Your reply should reproduce the data below without a single alteration, apart from dropping the images.

####################

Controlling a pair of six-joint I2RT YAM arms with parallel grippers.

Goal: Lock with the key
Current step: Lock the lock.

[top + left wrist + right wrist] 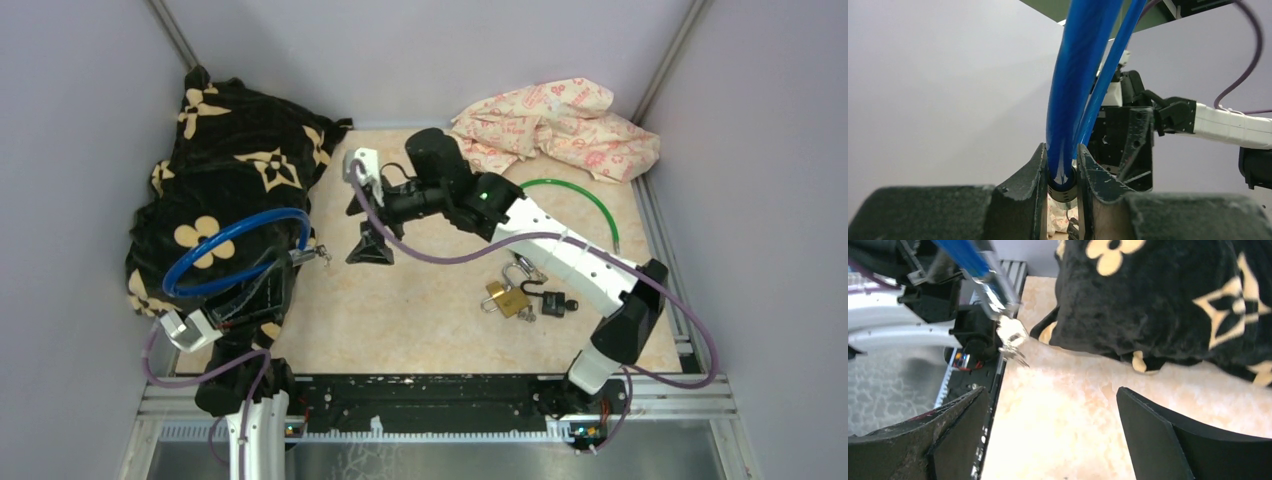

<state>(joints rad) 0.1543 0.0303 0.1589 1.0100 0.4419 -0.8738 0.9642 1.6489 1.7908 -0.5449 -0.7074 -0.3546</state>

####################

Written reply.
Controlling a pair of six-joint I2RT YAM arms with parallel grippers.

Goal: Lock with the key
Current step: Lock the lock.

[top + left wrist + right wrist] 

<state>(joints rad) 0.1543 0.0303 0.1589 1.0100 0.4419 -0.8738 0.9642 1.6489 1.7908 -0.5449 -0.7074 -0.3546</state>

That completes the output for this exercise.